*Work task*: Write out the stretch of lines below that begins at the line with "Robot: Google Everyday" and ends at the line with "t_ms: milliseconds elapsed", including both, exactly as given and nothing more.

^^^^

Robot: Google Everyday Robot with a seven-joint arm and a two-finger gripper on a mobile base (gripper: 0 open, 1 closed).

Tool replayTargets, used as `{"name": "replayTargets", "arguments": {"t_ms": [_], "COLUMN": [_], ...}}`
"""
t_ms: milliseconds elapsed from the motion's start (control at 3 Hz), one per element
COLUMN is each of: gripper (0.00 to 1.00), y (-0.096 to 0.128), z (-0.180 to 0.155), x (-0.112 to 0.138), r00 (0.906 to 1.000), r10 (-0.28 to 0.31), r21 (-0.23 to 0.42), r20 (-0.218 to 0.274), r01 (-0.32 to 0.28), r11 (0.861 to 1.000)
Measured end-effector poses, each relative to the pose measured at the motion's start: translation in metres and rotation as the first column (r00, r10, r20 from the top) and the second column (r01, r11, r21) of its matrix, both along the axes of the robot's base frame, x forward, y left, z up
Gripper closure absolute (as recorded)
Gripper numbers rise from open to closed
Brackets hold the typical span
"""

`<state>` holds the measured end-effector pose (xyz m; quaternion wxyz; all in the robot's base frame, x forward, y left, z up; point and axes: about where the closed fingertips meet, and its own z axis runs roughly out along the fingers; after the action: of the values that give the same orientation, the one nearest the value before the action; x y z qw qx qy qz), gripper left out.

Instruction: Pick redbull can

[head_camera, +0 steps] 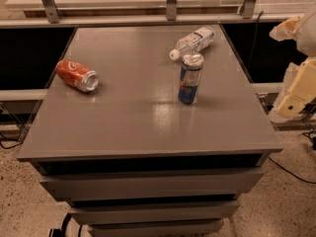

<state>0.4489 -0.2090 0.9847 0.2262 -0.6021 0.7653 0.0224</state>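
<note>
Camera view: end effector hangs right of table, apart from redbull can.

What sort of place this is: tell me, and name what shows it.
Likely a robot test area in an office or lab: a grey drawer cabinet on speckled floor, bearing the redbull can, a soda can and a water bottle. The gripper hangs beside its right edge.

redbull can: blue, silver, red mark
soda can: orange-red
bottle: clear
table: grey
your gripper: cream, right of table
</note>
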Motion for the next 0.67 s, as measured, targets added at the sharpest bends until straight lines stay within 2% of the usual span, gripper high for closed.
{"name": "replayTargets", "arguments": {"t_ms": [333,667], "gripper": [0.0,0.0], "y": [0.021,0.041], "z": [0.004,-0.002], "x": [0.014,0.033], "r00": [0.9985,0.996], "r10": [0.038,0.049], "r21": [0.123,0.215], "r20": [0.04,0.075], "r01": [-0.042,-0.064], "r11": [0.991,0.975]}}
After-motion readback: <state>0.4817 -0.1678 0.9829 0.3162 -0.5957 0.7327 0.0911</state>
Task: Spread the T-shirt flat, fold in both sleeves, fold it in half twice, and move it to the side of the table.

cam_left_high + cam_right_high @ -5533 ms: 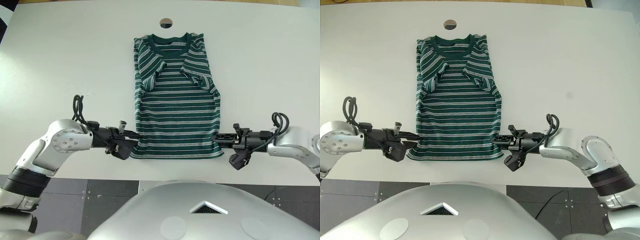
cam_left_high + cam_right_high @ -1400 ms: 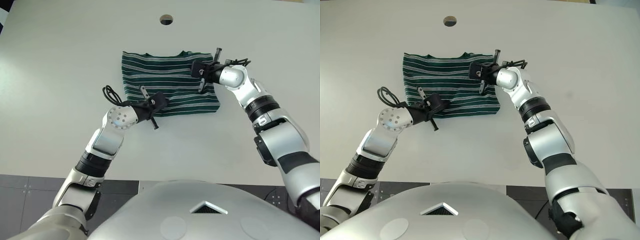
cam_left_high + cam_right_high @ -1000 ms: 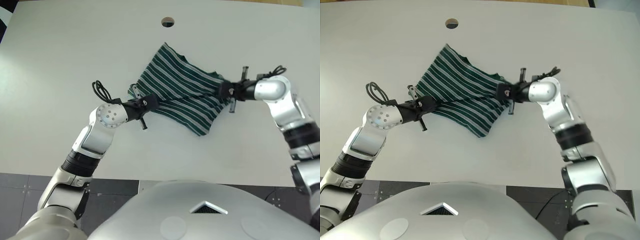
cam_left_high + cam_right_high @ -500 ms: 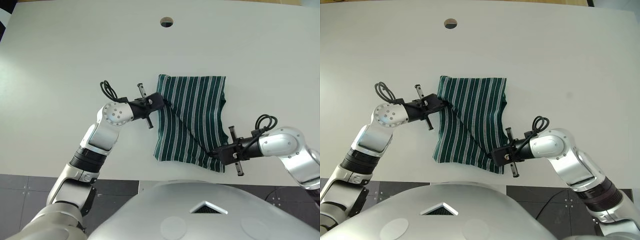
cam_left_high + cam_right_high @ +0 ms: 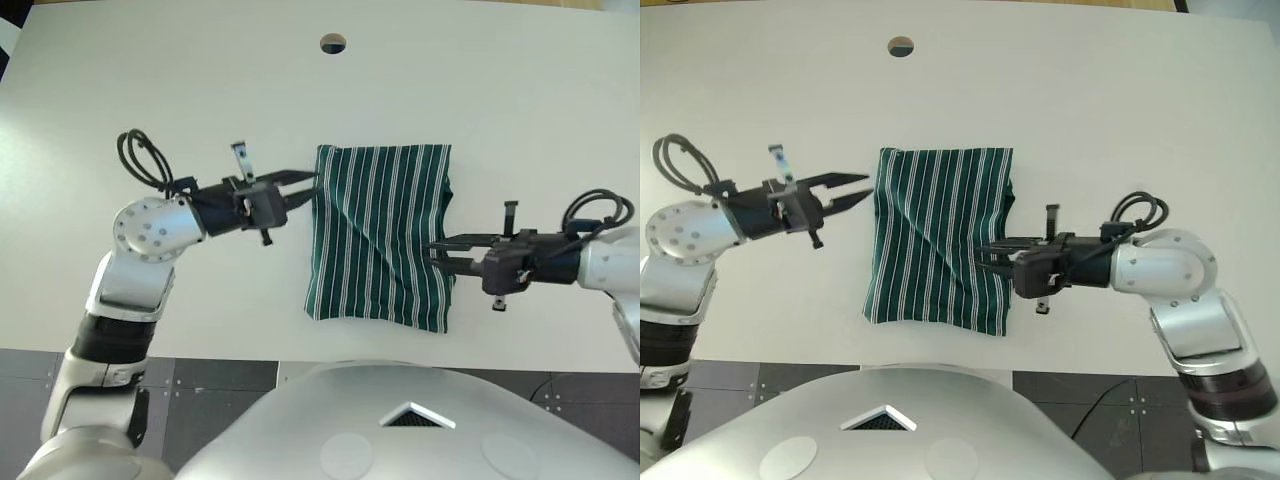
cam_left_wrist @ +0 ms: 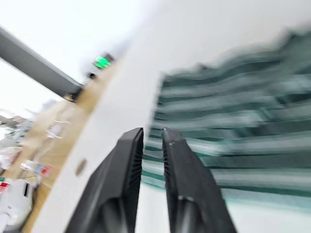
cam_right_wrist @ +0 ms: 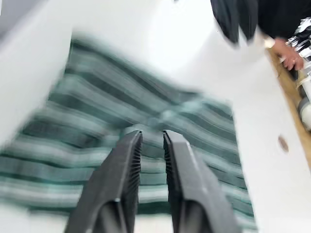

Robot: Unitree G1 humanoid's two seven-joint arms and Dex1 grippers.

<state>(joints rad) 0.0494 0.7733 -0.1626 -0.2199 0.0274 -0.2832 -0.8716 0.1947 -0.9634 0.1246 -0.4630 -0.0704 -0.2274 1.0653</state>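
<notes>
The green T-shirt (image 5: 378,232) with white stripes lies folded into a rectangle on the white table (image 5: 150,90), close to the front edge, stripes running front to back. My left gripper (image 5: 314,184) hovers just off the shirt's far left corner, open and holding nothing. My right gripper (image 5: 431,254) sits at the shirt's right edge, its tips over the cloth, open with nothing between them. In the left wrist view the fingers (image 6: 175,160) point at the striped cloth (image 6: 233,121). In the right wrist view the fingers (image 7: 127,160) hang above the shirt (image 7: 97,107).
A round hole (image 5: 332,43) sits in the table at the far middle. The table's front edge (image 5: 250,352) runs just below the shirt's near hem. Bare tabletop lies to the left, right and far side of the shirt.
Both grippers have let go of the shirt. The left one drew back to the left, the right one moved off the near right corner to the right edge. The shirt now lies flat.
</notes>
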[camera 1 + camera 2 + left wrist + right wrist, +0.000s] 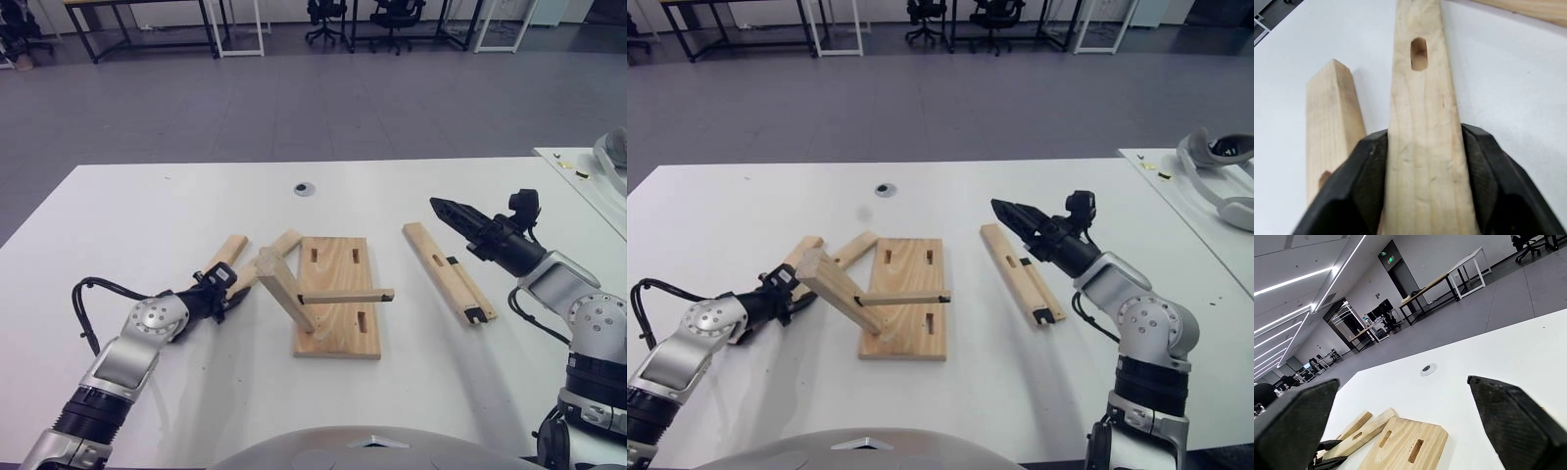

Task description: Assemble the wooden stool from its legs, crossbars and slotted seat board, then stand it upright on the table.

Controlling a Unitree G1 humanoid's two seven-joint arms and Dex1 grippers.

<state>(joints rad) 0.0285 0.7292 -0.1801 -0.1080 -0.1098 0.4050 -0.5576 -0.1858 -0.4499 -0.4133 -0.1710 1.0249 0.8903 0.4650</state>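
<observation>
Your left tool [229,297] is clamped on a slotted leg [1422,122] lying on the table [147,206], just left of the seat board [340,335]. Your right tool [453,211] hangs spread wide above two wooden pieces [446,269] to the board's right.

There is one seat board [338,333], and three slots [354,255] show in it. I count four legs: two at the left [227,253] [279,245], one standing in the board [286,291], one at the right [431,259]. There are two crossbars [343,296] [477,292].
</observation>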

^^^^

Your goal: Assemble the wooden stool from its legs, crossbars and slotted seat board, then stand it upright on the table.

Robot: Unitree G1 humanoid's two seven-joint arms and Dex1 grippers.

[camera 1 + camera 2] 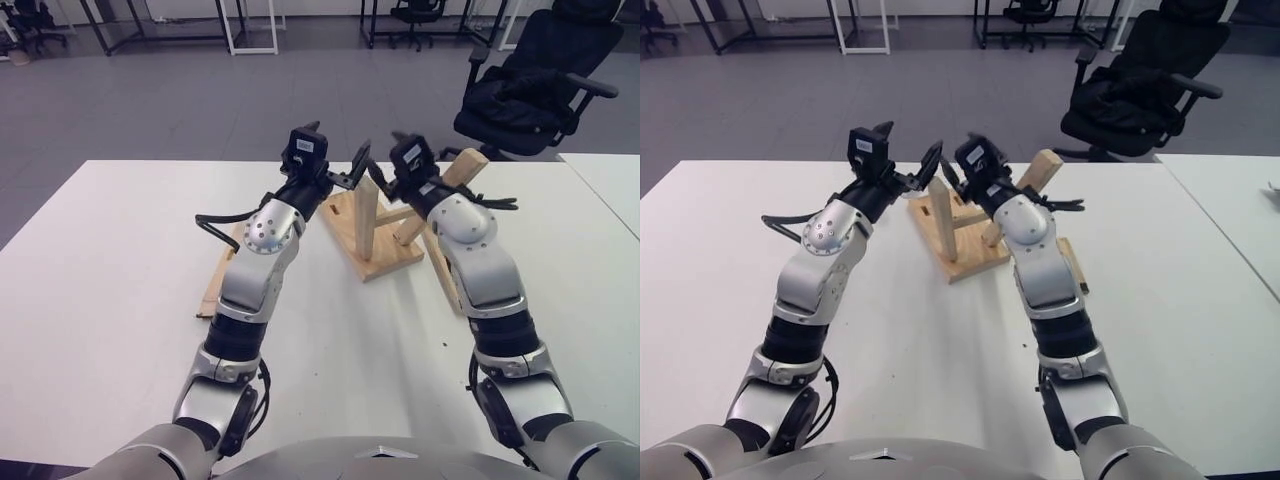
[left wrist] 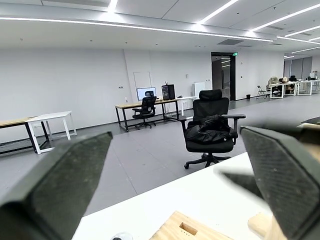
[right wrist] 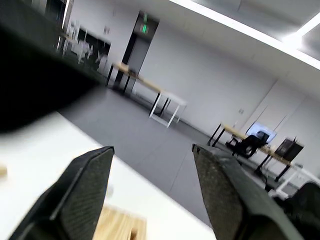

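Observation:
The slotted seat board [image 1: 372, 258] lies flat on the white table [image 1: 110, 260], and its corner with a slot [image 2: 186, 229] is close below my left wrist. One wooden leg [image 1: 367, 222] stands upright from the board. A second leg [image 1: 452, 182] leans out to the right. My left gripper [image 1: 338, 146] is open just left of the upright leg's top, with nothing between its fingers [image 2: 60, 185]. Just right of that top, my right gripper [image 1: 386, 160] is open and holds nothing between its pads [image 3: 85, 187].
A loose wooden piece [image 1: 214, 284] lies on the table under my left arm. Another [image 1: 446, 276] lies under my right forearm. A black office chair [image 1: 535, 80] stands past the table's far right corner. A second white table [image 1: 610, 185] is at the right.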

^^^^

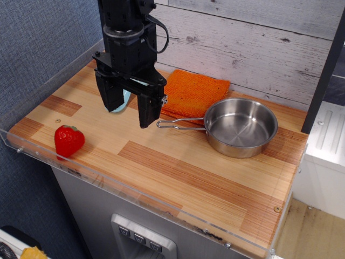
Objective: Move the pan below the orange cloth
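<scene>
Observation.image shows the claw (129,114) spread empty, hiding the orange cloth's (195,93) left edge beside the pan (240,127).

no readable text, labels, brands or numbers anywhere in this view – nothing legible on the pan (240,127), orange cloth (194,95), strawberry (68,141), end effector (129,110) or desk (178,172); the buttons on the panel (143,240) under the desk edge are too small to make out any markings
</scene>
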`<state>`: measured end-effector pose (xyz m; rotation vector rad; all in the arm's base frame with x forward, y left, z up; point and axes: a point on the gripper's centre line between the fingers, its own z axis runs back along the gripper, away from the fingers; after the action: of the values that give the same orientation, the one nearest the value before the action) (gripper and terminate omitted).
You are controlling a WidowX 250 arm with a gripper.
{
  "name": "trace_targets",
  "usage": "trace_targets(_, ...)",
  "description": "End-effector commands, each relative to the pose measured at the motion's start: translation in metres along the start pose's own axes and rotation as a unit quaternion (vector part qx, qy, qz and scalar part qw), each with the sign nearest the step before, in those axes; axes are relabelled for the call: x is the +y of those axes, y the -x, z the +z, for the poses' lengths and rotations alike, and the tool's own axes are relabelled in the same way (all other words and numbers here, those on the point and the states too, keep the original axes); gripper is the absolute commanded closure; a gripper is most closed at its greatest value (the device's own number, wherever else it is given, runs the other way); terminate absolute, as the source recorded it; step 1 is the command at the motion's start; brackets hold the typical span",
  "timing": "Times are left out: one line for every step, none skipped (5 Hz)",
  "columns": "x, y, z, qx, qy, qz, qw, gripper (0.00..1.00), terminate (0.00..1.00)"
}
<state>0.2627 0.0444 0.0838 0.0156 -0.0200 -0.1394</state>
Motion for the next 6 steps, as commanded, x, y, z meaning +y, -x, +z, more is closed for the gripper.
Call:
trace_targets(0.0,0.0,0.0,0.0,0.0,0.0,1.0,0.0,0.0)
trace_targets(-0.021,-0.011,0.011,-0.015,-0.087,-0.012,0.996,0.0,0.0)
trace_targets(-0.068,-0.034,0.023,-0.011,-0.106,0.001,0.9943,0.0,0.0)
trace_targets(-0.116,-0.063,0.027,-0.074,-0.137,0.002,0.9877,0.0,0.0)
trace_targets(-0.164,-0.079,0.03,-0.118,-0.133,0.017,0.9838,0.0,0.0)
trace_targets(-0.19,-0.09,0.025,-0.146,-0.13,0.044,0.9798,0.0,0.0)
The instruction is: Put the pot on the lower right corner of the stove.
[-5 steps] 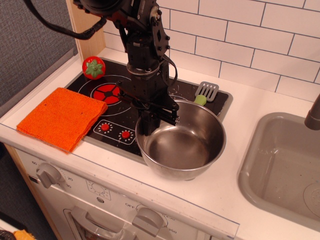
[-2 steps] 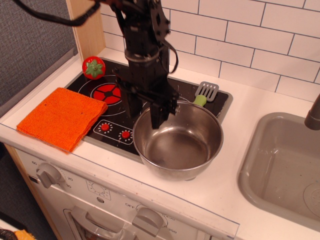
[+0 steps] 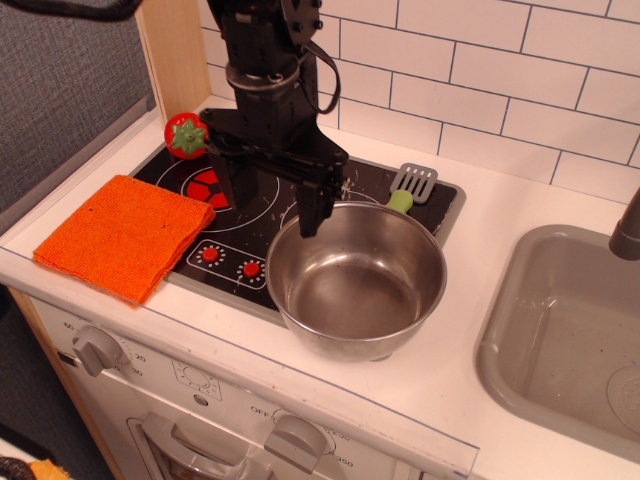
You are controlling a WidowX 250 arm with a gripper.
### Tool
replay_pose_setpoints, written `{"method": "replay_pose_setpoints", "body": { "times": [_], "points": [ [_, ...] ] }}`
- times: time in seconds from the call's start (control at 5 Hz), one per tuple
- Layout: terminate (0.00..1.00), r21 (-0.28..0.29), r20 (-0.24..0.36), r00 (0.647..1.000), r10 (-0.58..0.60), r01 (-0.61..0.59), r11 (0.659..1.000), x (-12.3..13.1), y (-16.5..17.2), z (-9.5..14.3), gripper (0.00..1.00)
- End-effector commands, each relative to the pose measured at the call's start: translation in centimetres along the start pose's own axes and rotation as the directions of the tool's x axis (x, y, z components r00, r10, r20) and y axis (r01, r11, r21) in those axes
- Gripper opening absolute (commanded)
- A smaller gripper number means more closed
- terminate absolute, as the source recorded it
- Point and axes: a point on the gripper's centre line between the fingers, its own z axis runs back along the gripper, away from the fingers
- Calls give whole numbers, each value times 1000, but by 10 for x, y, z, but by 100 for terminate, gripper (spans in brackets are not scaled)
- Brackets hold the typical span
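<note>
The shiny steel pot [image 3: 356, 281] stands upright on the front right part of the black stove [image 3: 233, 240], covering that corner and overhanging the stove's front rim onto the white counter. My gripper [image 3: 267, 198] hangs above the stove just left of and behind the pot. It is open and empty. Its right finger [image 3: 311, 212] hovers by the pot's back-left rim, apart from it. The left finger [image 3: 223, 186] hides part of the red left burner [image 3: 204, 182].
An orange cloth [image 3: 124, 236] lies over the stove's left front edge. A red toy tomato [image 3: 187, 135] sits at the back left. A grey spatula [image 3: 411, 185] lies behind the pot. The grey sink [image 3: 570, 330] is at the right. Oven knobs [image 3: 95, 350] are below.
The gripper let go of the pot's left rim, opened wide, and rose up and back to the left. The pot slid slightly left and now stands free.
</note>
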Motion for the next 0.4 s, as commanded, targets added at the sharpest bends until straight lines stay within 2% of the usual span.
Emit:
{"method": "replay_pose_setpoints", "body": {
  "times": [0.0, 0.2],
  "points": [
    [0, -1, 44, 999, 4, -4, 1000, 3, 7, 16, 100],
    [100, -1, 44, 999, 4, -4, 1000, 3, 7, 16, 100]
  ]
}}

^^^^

*Answer*:
Robot: Google Everyday Robot with a seven-joint arm and a two-finger gripper on a mobile base (gripper: 0 open, 1 closed).

Tool replayTargets, used as `{"name": "replayTargets", "arguments": {"t_ms": [_], "COLUMN": [_], ...}}`
"""
t_ms: milliseconds elapsed from the motion's start (control at 3 Hz), one per element

No more output is required for this exercise.